▶ _TASK STATEMENT_: Output nothing but the lines from the one holding "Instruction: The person" to the end of the listing. Reproduce them exactly, without the pictures.

▶ _PROVIDED MATERIAL_:

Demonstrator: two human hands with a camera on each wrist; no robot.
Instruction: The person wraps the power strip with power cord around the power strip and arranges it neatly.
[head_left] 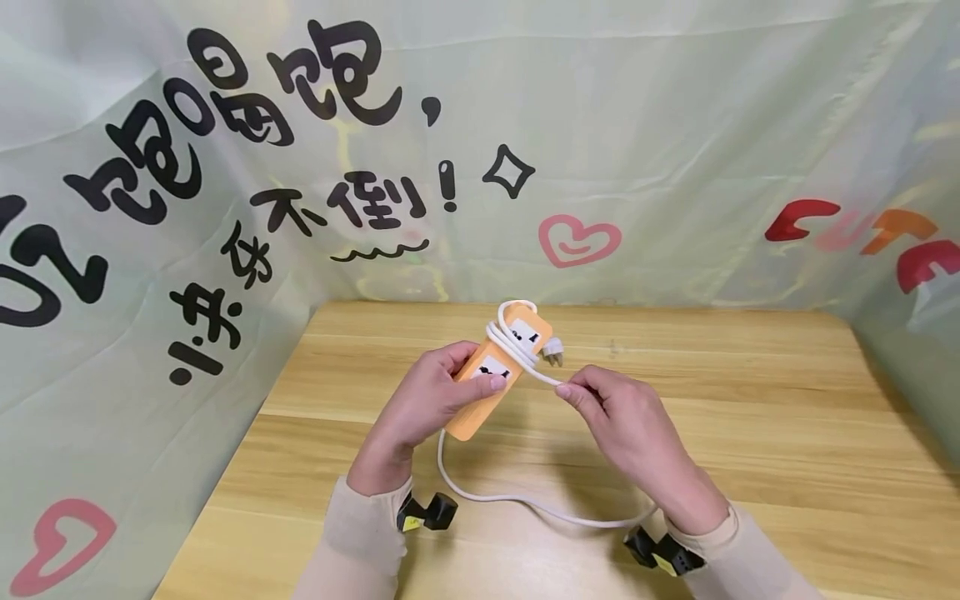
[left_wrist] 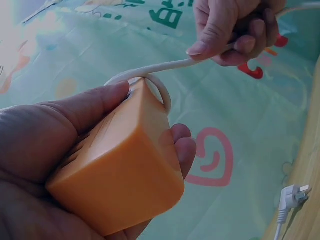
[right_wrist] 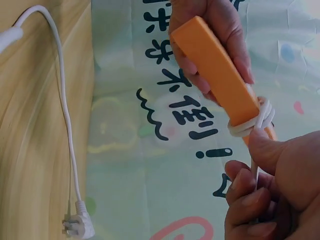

▶ _SOLUTION TO THIS PROBLEM_:
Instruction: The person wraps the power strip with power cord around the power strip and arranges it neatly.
[head_left] 
[left_wrist] 
[right_wrist] 

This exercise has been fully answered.